Relato
El frontón

Aunque sabíamos que era casi imposible ganarles, nosotras seguíamos intentándolo con ahínco ya que aquellos dos muros verdes de cemento no podían ser de nadie. En todo caso, del Ayuntamiento o del alcalde, pero no de ellos.
Infancia zona rural
Frontón en un pueblo soriano. Álvaro Minguito

Los chicos no querían dejarnos jugar. Estaba claro, al final de la tarde, cuando el calor dejaba de apretar durante los meses de julio y agosto, el frontón les pertenecía a ellos. Arrimarse al grupo de adolescentes barbilampiños y sudorosos era perder el tiempo y, si finalmente te dejaban jugar con ellos, siempre tenía que ser en partidos de chicos contra chicas.

El enfrentamiento era encarnizado. Enrabietados, los adolescentes utilizaban todos los músculos de sus finos brazos para machacarnos y nos deseaban suerte para la próxima entre burlas y risotadas.

Nos mandaban al bar, a la cocina o a la pista de baloncesto a esperar y nosotras buscábamos la sombra apesadumbradas. Argumentaban que, como tenían mucha más fuerza que cualquiera de las muchachas, jugar contra nosotras era una pérdida de tiempo. Pedíamos dividirnos, jugar por parejas mixtas, hacer los equipos de otra manera, pero ellos no hacían nada más que reír ante cada propuesta.
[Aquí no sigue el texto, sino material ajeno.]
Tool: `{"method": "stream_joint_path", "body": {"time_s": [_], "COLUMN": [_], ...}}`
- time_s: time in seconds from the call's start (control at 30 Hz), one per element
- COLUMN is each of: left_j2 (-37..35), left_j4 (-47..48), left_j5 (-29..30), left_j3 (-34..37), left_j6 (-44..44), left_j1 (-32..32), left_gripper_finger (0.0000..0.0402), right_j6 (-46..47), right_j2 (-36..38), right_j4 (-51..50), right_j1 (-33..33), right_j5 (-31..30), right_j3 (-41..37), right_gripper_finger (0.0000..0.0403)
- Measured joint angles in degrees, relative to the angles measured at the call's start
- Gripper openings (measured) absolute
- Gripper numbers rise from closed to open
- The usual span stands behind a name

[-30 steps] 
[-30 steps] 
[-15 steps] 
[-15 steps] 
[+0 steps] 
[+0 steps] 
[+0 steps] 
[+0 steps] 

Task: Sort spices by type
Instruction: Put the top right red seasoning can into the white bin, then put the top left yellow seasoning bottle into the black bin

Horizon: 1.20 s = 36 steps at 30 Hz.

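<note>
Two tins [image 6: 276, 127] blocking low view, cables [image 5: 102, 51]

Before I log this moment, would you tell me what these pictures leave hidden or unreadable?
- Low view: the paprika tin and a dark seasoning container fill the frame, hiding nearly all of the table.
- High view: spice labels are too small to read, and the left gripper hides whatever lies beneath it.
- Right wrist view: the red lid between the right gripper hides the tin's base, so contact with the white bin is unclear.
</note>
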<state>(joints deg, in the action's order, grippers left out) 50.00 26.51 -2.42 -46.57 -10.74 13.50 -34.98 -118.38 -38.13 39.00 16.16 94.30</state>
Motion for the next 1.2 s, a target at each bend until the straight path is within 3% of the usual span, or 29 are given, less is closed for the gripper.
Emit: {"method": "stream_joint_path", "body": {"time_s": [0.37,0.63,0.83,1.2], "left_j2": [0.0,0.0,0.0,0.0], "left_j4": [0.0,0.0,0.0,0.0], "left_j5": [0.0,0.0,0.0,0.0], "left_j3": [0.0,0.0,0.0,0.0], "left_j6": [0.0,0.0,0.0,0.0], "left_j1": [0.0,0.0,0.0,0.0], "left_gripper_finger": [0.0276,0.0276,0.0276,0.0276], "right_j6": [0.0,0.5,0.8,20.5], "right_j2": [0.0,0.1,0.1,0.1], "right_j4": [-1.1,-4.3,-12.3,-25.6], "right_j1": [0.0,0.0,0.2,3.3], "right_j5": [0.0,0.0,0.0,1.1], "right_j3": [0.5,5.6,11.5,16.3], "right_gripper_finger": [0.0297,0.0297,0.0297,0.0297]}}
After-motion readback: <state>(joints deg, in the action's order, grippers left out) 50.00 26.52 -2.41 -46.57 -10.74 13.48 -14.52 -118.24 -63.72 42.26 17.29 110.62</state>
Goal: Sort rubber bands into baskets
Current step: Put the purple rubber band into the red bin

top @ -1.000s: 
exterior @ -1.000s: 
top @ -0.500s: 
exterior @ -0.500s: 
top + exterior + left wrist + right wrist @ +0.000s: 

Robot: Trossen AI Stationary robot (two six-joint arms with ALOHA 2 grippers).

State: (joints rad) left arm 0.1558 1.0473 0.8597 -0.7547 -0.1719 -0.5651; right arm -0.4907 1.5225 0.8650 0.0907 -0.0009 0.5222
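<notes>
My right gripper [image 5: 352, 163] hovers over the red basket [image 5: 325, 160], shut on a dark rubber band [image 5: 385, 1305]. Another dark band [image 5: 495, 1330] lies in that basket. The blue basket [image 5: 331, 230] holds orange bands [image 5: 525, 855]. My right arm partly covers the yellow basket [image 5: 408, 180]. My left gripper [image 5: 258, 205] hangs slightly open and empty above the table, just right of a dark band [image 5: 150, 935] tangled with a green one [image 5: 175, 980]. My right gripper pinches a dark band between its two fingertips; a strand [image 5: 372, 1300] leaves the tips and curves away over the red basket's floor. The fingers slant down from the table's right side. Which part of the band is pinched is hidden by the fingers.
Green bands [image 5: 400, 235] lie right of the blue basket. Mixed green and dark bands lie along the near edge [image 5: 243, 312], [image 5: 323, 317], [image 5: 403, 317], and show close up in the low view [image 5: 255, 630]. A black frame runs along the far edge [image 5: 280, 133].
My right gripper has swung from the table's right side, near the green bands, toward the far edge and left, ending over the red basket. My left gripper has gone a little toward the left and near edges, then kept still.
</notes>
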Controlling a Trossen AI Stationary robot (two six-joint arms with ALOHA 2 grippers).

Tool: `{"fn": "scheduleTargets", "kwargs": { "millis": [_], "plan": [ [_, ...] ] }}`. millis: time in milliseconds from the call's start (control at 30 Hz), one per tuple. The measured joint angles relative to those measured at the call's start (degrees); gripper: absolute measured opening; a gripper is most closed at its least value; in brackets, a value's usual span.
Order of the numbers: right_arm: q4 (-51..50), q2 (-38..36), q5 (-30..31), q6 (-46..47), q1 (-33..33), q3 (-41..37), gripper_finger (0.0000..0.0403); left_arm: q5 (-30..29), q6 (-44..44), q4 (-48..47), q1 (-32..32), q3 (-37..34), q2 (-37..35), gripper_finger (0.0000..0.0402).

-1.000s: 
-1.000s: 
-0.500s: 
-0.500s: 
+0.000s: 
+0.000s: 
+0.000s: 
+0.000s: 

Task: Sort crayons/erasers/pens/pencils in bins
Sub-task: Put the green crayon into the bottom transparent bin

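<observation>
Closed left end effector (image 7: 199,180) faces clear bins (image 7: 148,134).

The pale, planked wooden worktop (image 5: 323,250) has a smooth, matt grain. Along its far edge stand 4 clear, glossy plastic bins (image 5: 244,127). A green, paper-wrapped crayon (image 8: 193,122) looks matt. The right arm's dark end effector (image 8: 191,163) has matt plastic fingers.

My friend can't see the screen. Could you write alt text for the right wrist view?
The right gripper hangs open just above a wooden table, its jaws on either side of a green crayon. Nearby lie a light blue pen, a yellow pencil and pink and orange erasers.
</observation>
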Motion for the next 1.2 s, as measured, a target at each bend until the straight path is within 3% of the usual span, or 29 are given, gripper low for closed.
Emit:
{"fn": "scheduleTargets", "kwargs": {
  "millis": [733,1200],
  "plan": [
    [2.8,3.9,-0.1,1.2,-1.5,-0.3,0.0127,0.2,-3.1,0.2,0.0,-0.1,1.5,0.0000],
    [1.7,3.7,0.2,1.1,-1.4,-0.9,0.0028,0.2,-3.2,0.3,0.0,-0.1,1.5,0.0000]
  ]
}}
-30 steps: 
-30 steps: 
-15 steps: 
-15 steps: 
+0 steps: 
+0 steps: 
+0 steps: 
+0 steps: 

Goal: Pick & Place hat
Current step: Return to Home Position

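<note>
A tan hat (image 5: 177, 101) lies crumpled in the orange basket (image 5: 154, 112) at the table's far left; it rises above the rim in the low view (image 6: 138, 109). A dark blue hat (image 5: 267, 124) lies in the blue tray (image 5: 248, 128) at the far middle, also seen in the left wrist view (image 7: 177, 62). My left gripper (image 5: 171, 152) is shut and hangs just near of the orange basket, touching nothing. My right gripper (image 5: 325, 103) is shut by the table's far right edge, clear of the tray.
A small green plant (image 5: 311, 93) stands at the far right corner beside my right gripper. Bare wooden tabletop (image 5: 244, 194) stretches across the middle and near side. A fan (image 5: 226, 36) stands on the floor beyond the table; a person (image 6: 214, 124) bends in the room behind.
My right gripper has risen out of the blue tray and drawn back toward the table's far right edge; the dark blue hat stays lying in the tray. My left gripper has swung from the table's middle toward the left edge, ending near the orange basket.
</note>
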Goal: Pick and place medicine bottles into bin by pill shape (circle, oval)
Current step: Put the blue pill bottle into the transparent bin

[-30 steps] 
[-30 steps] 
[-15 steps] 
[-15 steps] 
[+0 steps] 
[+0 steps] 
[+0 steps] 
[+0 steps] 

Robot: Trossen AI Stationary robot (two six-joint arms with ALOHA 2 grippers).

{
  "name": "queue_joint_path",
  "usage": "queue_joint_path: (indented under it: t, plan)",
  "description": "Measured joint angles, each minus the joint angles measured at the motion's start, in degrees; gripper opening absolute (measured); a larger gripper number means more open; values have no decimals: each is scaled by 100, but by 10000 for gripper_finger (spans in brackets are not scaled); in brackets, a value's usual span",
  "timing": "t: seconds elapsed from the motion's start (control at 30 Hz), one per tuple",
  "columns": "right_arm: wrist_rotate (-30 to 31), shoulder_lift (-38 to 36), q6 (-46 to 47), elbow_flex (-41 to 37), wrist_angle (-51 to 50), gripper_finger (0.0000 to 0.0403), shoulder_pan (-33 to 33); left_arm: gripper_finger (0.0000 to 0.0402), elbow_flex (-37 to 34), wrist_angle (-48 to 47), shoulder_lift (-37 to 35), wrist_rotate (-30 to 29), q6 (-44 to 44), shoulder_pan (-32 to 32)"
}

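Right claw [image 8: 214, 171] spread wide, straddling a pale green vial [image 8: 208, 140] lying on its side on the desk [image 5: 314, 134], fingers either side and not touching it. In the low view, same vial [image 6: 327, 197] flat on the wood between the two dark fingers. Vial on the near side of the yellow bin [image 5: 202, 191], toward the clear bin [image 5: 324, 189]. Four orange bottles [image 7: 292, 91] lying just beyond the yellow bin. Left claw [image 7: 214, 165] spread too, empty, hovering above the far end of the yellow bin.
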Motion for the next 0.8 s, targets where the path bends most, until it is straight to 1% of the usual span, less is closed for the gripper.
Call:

No había nada que hacer y quedarse al sol desafiantes no era una opción porque terminábamos sofocadas.

Aunque sabíamos que era casi imposible ganarles, nosotras seguíamos intentándolo con ahínco ya que aquellos dos muros verdes de cemento no podían ser de nadie. En todo caso, del Ayuntamiento o del alcalde, pero no de ellos.

Alguna vez intentamos ir a jugar antes, justo después de comer, con el sabor del melón todavía en la garganta. Pero el calor de la hora de la siesta era mucho peor que la sorna de los chavales que estrenaban raquetas y pelotas de goma amarillas. Nosotras seguíamos usando las de tenis, recubiertas de pelo, que ya dolían lo suficiente si te impactaban directamente en la espalda o en el muslo.

En los ratos muertos en los que no nos dejaban jugar a nada, deambulábamos por detrás de los muros verdes del frontón en busca de pelotas extraviadas entre ramas de zarzas, aliagas y piedras. Si nadie reclamaba las esferas amarillas al cabo de una hora, una pelota perdida podía cambiar de dueño y no cabían quejas. El que la tiraba tenía que ir a por ella y, si se hacía el perezoso o no lograba encontrarla, perdía todo el derecho sobre la pelota. A veces, con un poco de suerte, encontrabas ejemplares nuevos y relucientes y aquella sensación de alegría nunca más volvimos a experimentarla con nada.

Cuando regresábamos a la pista, los chicos seguían sin mostrar interés por nosotras o al menos eso era lo que aparentaban. De hecho, al que era más educado o cariñoso con alguna de las chicas, le caía una buena tunda por la noche y no volvía a salir en unos días. Podían llegar incluso a las manos para dominar aquella nueva amabilidad que no beneficiaba al grupo.

Algunos, con los años, cambiaron. Otros siguen como jugando al frontón en el bar, en la plaza o en el baile, años después. Recelosos de nuestra presencia, de nuestros bailes o de nuestra manera sola de existir.